§ WORK ITEM: Would you retype the listing word for word, skipping its pictures?

§ GIVEN MATERIAL:
──────────
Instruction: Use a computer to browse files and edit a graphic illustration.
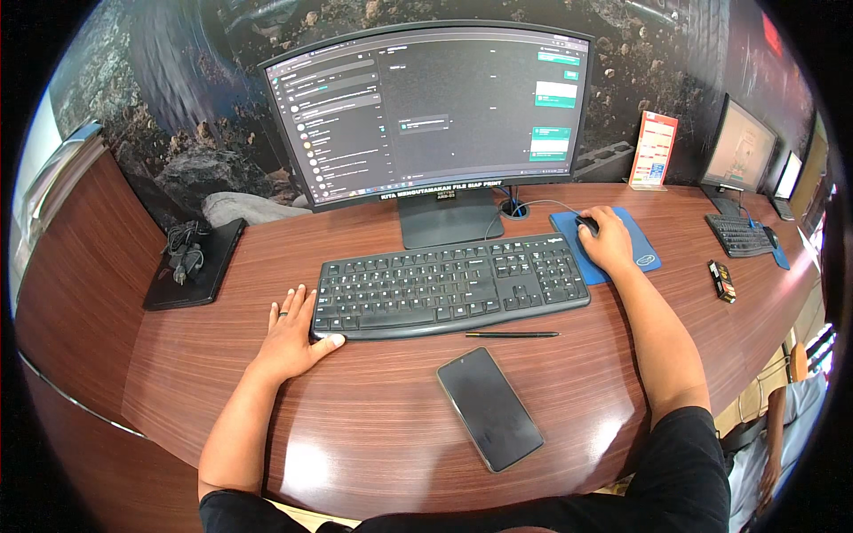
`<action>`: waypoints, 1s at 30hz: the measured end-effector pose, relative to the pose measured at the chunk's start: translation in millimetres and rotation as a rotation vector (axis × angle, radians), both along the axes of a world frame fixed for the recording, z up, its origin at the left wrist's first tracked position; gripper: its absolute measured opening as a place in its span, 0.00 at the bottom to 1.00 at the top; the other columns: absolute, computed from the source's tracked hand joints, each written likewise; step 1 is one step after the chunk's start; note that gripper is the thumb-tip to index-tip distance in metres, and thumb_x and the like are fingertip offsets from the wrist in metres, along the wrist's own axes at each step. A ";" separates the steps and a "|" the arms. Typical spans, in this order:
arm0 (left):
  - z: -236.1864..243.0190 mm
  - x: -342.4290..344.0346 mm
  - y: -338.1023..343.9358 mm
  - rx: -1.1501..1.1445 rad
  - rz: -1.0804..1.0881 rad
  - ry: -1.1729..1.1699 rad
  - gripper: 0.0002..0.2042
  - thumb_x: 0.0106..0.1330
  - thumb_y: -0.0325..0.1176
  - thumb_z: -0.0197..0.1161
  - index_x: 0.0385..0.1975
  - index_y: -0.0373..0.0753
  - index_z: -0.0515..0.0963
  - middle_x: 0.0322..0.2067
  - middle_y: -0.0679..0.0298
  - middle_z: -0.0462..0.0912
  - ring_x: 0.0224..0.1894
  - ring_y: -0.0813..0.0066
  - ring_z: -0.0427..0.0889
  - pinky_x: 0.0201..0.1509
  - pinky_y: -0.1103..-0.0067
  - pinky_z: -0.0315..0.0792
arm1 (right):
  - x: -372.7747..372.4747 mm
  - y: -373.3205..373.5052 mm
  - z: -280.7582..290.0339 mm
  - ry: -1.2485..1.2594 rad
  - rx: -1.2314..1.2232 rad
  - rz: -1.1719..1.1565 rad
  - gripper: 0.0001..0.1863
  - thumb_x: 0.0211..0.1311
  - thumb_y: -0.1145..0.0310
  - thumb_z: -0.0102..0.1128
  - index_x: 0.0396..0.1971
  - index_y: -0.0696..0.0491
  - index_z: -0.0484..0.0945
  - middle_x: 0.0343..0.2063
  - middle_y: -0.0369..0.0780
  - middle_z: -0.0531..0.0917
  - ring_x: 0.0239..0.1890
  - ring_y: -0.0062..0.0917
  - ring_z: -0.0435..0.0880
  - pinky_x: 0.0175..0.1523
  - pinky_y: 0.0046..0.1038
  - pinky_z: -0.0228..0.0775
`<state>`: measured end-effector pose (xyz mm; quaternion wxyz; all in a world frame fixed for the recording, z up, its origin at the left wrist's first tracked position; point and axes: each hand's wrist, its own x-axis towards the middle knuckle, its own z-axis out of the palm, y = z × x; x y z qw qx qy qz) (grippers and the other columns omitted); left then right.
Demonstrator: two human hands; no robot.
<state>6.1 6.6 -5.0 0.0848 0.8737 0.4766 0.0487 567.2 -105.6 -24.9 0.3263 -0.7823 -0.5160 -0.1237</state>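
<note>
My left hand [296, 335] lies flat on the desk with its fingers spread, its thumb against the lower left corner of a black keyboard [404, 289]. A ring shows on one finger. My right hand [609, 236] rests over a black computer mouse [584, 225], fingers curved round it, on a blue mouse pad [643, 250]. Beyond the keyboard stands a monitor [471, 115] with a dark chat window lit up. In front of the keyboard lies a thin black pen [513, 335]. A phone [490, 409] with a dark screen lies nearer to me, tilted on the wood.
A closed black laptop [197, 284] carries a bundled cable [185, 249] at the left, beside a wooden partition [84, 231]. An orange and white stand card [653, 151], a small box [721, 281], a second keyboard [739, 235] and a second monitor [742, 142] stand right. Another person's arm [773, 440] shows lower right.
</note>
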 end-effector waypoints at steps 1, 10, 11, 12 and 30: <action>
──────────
§ ANSWER BOX:
Instruction: Use a computer to browse files and edit a graphic illustration.
`<action>`: waypoints, 1s at 30hz: the measured end-effector pose, relative to the pose measured at the chunk's start: translation in millimetres and rotation as a rotation vector (axis × angle, radians), both along the axes of a world frame fixed for the recording, z up, its origin at the left wrist's first tracked position; gripper: its absolute measured opening as a place in its span, 0.00 at the bottom to 1.00 at the top; the other columns: absolute, computed from the source's tracked hand joints, each written likewise; step 1 is one step after the chunk's start; note that gripper is the thumb-tip to index-tip distance in metres, and thumb_x and the like are fingertip offsets from the wrist in metres, along the wrist's own axes at each step. A ";" separates the steps and a "|" the arms. Typical spans, in this order:
arm0 (left):
  - z: -236.1864..243.0190 mm
  - x: -342.4290..344.0346 mm
  - y: -338.1023..343.9358 mm
  - rx: -1.1501..1.1445 rad
  - rz: -1.0804..1.0881 rad
  - ry: -1.1729..1.1699 rad
  - gripper: 0.0002..0.2042
  - thumb_x: 0.0106..0.1330
  - thumb_y: -0.0325..0.1176
  - thumb_z: -0.0197..0.1161
  - index_x: 0.0385..0.1975
  - index_y: -0.0373..0.0753
  - index_z: -0.0515..0.0963
  - middle_x: 0.0322..0.2067
  - middle_y: -0.0679..0.0298
  - middle_z: -0.0462..0.0912
  - ring_x: 0.0224..0.1894
  - ring_y: -0.0813..0.0066
  - ring_z: -0.0427..0.0889
  - pinky_x: 0.0201..0.1509
  - pinky_y: -0.1103..-0.0067
  - pinky_z: -0.0315..0.0792
arm1 (right):
  - x: -372.7747..372.4747 mm
  - y: -373.3205..373.5052 mm
  - z: -280.7582..290.0339 mm
  - ry: -1.2485..1.2594 rad
  - rx: -1.2314..1.2232 rad
  - rz: -1.1719..1.1565 rad
  - gripper: 0.0001..0.1863
  - thumb_x: 0.0211..0.1311
  - thumb_y: -0.1145..0.0310
  - thumb_z: -0.0102..0.1128
  - index_x: 0.0396..0.1971
  - index_y: -0.0696..0.0491
  - index_z: -0.0484..0.0945
  - middle_x: 0.0343..0.2063
  - middle_y: -0.0369..0.0780
  - middle_z: -0.0531..0.0917
  - ring_x: 0.0239..0.1890
  - ring_y: -0.0062..0.0917
  - ring_z: -0.0435..0.0880
  - pinky_x: 0.0175..0.1523
  - pinky_y: 0.0046..0.1038
  - pinky_z: -0.0228..0.0775
`<state>`: measured end-effector pose (xyz mm; quaternion wxyz; all in a world frame fixed for the recording, z up, its origin at the left wrist's first tracked position; point and axes: each hand's wrist, its own x-axis towards the middle knuckle, its own z-axis out of the palm, y = z × x; x y z qw qx qy qz) (grippers and the other columns omitted); left then right.
Demonstrator: two human hands; no robot.
<state>6.1 6.6 -5.0 0.0848 0.8737 0.4766 0.0487 567.2 -105.6 -24.9 0.3263 -0.7823 -0.5160 -0.1237</state>
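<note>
My left hand [296, 335] lies flat on the desk with its fingers spread, its thumb against the lower left corner of a black keyboard [404, 289]. A ring shows on one finger. My right hand [609, 236] rests over a black computer mouse [584, 225], fingers curved round it, on a blue mouse pad [643, 250]. Beyond the keyboard stands a monitor [471, 115] with a dark chat window lit up. In front of the keyboard lies a thin black pen [513, 335]. A phone [490, 409] with a dark screen lies nearer to me, tilted on the wood.
A closed black laptop [197, 284] carries a bundled cable [185, 249] at the left, beside a wooden partition [84, 231]. An orange and white stand card [653, 151], a small box [721, 281], a second keyboard [739, 235] and a second monitor [742, 142] stand right. Another person's arm [773, 440] shows lower right.
</note>
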 end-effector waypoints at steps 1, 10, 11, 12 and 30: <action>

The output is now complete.